He quotes a comment from David R. Henderson.

I’m reluctantly coming to the conclusion, after having read his site almost daily for over a year, that Tyler is not a free-market crusader.

Henderson is referring to the Freddie-Fannie bailout, which I infer Henderson opposes. Tyler responds,

1. I have very much favored the “bailouts” to date. I don’t favor that they were necessary but of course that latter attitude may or may not be libertarian in its derivation.

2. My tone stems from my personality, namely that I rarely get mad. And in any policy debate, I don’t assume that the people on my side intellectually are somehow morally superior or more honest. In any particular case I usually give that 50-50. It’s also worth noting that perhaps we shouldn’t judge partisanship from tone, just as we shouldn’t judge linguistic fluency from the quality of a person’s accent (which we tend to do).

3. A good blog should be subversive and help you see the faults in the author’s own positions. Ask whether the blogs you are reading in fact provide that service. Self-subversion ought also, in the long run, to benefit liberty and other important values.

I am not sure how I feel about the bailouts. On the one hand, I do think that letting Freddie and Fannie go under would be just about equivalent to defaulting on the national debt. As Tyler put it in a previous post, this would produce something like “the end of the world.”

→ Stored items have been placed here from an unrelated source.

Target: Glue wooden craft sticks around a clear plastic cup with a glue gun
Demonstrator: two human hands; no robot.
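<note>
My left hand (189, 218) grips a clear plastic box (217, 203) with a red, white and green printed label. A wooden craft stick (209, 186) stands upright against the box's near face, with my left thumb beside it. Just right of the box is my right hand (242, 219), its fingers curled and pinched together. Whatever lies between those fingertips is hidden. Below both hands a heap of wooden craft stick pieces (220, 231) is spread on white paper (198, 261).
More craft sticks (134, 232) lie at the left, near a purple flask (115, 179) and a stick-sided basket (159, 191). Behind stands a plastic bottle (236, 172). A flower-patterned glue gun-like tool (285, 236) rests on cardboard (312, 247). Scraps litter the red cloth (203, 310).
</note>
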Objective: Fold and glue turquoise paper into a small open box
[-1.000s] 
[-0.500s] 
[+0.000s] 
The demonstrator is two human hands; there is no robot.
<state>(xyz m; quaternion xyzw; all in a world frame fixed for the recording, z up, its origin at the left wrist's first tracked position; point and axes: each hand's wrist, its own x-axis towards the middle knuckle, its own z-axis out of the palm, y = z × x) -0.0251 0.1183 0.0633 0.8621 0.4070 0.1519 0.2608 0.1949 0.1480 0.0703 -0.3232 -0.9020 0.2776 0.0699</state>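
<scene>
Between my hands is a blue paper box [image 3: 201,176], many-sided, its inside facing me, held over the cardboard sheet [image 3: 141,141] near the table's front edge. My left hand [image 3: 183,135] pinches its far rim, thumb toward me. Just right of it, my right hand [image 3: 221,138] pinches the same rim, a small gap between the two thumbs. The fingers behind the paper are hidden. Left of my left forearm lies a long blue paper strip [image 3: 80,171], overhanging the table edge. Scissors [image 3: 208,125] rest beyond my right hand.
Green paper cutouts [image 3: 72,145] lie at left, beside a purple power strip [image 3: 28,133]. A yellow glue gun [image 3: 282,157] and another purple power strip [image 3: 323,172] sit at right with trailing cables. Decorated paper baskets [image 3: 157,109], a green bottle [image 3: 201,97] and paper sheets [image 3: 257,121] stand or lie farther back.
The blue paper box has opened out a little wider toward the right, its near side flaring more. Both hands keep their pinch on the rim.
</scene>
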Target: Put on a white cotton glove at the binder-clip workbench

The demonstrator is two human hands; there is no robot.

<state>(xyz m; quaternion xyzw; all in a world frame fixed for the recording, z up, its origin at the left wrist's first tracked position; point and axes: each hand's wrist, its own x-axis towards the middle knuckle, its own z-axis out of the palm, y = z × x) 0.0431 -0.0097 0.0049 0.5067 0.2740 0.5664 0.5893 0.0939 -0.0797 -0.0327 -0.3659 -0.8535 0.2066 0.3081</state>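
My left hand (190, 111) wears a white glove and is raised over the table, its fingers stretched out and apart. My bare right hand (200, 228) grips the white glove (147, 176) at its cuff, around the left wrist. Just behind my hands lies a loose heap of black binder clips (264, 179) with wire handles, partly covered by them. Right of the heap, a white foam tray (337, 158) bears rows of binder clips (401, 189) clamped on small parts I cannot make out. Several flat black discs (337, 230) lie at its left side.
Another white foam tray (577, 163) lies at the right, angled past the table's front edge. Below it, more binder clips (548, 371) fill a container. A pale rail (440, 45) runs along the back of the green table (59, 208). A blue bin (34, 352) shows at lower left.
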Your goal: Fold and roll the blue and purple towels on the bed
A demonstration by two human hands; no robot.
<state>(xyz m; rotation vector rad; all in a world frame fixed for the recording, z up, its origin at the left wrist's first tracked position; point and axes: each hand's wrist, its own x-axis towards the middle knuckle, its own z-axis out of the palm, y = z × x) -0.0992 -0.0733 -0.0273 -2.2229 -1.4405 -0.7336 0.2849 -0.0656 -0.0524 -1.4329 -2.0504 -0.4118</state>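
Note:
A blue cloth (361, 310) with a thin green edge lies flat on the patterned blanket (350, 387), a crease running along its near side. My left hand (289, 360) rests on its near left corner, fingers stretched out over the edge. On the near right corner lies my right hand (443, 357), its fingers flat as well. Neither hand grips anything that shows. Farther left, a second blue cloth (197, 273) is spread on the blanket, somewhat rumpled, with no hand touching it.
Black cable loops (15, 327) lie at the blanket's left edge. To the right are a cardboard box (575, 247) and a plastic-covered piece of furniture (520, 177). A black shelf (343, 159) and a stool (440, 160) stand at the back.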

On the other hand, the bailouts may merely be postponing the end of the world. In the not-too-distant future, we may see the U.S. government lose its status as a borrower that does not have to pay a risk premium. And the bailouts may contribute to that.

Furthermore, the bailouts in practice are part of a truly horrid housing bill. Instead of trying to reduce the sensitivity of the financial system to Freddie and Fannie, the bill entangles the fate of the government and the fate of those two firms even more tightly.

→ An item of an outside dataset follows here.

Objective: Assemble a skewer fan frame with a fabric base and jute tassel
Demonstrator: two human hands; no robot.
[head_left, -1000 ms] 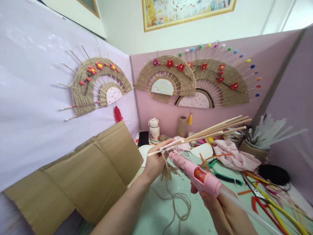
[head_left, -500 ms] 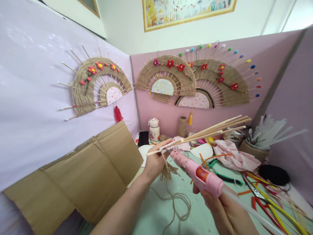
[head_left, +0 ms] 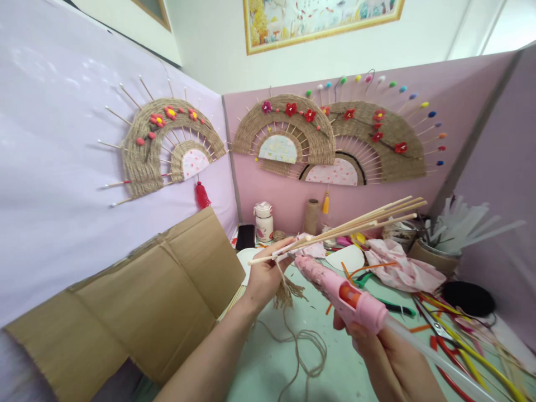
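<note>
My left hand (head_left: 266, 278) is closed around the near ends of several thin wooden sticks (head_left: 355, 228), which fan out toward the right. A brown twine tassel (head_left: 288, 293) hangs just below these fingers. In my right hand (head_left: 377, 346) is a pink glue gun (head_left: 335, 287), its clear glue stick sticking out at the back. The gun's tip is close to the near ends of the sticks, beside my left fingers; whether it touches them I cannot tell. Loose twine (head_left: 307, 357) lies in loops on the green table (head_left: 255, 374).
Folded cardboard (head_left: 146, 301) leans at the left. Behind stand a white bottle (head_left: 263, 222) and a cardboard tube (head_left: 312, 216). On the right are pink cloth (head_left: 402, 265), green-handled pliers (head_left: 391, 307), red-handled scissors (head_left: 446, 335) and a container of glue sticks (head_left: 435, 257).
The glue gun and my right hand have shifted slightly right. The sticks have moved slightly left in my left hand, which stays in nearly the same place.
</note>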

I also agree with what (I think) Tyler is saying about self-subversion. It is more important to show that you grasp the holes in your point of view than to show that you grasp the holes in someone else’s point of view.

Which brings me to another of Tyler’s posts, on health care. He offers his views on my debate with Mark Thoma.

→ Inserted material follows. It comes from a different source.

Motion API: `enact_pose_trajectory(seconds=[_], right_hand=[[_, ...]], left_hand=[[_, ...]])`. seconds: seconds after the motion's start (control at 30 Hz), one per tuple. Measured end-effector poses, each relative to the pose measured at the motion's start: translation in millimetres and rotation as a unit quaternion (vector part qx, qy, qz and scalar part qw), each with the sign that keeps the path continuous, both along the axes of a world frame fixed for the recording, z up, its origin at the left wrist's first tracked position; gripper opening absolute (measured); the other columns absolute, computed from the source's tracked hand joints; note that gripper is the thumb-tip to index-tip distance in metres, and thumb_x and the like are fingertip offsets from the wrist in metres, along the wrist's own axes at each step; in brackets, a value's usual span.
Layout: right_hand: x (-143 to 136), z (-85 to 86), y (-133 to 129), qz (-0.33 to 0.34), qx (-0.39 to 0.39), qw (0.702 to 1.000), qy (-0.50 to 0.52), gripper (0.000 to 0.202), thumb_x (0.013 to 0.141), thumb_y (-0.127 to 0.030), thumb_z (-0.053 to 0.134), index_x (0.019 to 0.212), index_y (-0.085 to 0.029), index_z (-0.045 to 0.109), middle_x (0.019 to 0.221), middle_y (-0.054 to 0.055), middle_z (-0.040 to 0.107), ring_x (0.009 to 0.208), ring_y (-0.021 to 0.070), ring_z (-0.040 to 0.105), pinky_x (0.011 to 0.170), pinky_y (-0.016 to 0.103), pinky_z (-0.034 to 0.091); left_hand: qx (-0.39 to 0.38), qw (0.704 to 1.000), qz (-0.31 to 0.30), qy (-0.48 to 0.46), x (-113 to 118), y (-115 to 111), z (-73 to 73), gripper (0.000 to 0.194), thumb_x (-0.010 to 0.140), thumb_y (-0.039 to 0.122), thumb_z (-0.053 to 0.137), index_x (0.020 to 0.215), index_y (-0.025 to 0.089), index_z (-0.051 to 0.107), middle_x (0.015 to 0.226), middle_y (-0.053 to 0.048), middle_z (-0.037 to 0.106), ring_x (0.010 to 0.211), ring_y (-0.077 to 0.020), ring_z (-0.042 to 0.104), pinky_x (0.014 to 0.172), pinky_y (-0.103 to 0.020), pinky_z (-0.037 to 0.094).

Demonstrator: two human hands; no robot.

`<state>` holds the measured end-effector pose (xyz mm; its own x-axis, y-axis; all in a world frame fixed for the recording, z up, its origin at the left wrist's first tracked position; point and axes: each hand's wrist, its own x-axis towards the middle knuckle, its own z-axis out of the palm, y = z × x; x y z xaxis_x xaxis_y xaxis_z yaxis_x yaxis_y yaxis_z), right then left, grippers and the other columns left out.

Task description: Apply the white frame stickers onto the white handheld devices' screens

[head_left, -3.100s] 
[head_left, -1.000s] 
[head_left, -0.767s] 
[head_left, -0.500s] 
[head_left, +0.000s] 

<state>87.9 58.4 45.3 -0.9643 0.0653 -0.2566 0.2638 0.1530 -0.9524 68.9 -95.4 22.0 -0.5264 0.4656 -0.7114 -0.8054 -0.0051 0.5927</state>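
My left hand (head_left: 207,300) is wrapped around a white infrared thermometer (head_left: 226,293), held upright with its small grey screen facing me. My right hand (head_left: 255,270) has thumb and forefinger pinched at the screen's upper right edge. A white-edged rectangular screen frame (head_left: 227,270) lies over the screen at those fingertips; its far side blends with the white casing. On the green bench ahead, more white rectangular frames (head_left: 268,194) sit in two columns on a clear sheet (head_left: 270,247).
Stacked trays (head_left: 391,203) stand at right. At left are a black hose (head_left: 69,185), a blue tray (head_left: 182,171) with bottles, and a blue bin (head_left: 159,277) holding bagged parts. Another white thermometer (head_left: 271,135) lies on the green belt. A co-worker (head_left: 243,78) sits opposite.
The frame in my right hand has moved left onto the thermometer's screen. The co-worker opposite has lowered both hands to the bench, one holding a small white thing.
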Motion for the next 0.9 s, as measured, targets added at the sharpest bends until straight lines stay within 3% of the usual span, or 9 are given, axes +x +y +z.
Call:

It’s also hard to argue that a) the really sick people are often denied care or coverage by private insurance, and b) we can pick up those same people and still lower total costs. It’s the sick people who account for most of the costs, at any margin, and most of those costs come from medical procedures.

Read the whole thing.

I take Tyler’s point about “self-subversion” to mean that it is good to question one’s own point of view. I think that those of us who advocate market-oriented health care must be aware of its pitfalls. These include:

1. In an economy where incomes are highly unequal and health care is a large share of spending, access to medical procedures will be highly unequal. Note, however, the careful wording. I said “access to medical procedures,” not “access to necessary health care.”

A lot of the growth in spending has been and will continue to be on procedures with high costs and low benefits. We can provide everyone with access to necessary health care without providing equal access to medical procedures.

Yesterday, I took my daughter for an endoscopy that seemed very unlikely to show anything, even according to the doctor who recommended and performed it. As an individual, I believe that I am entitled to “waste” money on this marginal test. However, I do not think that giving everyone equal access to such marginal tests is a social concern.

2. Having people pay when they are sick feels exploitative. I think that a big reason that health insurance is so universal around the world is that it relieves this discomfort.

3. In theory, health insurance companies could put a lot of effort into trying to avoid covering high-risk individuals. If you only read Paul Krugman and his acolytes, you would think that this is a major issue in practice. However, in reality, insurance companies put far, far more resources into recruiting consumers than into screening them out. Perhaps it could be that if we took away employer-provided health insurance and put everyone into the individual market, then adverse selection and its avoidance would become more important empirically.

I wish that the supporters of more government health care would talk about some of the pitfalls in their proposals. Instead, when I hear the “free lunch” arguments, my instinct is to resist.

I remember what happened with the Massachusetts health plan. When I said that it would be expensive, the counter was that the savings from eliminating uncompensated care would be enough to cover the costs. In practice, I was right.

Now the “free lunch” crowd talks about administrative cost savings or prevention or just exclaims, “Look at Europe!”

A good general principle is to beware of economists offering free lunches. Be skeptical of those who argue that tax cuts pay for themselves. Or that private accounts for social security will eliminate the long-term deficit without reducing benefits. Or that universal health care will reduce health care spending.